Manuel Caldeira Cabral não recusa o repto. “Idiotas úteis? Concordo ser esse – sempre - o risco de quem se envolve nestas coisas. É uma pessoa fazer o seu melhor, colocar as coisas em cima da mesa e ter uma esperança legítima e razoável de serem aplicáveis. Todos nós insistimos muito – o Mário Centeno também – na ideia da coerência do documento.”

“Há uma consistência no documento que deve ser avaliada e aplicada no seu conjunto. O que não quer dizer que não haja espaço de escrutínio e debate.” 

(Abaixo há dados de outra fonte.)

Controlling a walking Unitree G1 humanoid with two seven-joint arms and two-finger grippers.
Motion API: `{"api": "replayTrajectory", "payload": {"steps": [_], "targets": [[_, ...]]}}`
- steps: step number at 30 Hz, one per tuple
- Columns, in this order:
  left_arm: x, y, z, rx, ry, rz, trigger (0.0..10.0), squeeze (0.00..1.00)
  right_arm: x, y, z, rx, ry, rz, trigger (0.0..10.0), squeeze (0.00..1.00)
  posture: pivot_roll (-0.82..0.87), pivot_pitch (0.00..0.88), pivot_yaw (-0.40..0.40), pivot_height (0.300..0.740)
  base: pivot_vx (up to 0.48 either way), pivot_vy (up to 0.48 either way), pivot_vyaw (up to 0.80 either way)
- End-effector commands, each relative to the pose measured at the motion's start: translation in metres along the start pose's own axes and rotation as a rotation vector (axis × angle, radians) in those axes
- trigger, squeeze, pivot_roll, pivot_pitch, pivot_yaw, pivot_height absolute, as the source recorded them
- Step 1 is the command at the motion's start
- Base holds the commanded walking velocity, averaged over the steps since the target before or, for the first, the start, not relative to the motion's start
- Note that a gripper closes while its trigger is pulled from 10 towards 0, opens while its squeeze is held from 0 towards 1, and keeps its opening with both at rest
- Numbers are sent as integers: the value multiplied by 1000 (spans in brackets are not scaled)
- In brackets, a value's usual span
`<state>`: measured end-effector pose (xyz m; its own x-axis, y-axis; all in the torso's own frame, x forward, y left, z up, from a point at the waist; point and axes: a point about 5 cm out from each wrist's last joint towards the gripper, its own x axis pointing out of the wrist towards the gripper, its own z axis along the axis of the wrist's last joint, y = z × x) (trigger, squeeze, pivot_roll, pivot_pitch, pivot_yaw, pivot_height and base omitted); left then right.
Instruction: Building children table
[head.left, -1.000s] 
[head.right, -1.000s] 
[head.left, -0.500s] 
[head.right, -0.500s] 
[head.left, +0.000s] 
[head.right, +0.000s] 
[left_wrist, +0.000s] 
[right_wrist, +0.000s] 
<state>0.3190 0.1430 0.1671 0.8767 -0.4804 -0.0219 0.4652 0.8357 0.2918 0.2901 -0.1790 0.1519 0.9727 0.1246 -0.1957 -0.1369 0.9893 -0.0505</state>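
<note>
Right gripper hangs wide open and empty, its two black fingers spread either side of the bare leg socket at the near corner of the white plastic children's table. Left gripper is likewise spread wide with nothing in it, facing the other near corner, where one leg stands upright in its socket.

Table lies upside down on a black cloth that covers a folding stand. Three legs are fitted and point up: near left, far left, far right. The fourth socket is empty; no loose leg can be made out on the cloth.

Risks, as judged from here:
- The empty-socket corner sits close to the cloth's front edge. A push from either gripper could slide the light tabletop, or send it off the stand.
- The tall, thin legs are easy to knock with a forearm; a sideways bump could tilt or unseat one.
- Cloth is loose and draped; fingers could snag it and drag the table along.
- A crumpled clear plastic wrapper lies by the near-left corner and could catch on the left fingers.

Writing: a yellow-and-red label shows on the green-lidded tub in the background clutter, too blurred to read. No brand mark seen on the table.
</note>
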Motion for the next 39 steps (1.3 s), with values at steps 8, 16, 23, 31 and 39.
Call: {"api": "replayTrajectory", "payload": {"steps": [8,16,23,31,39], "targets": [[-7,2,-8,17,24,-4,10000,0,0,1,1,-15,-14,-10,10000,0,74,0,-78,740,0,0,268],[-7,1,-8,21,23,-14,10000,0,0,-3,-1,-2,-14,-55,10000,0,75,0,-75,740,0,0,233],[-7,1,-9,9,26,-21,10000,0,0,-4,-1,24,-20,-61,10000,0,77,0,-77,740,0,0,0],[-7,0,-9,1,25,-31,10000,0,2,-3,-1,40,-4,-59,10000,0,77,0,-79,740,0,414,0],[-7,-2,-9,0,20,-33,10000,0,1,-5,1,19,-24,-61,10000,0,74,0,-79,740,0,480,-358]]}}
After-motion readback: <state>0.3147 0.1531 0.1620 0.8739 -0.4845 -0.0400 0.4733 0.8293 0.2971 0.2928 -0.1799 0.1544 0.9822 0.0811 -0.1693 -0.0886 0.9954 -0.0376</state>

“Uma coisa não é contraditória com a outra. Há definições de evolução de políticas de contas públicas que são consistentes com, depois, outras opções de detalhe e de políticas importantes dentro de cada área”, alerta Manuel Caldeira Cabral.

“Não são é definições consistentes com dezenas de opções que sejam de aumento de despesa ou outras”, remata.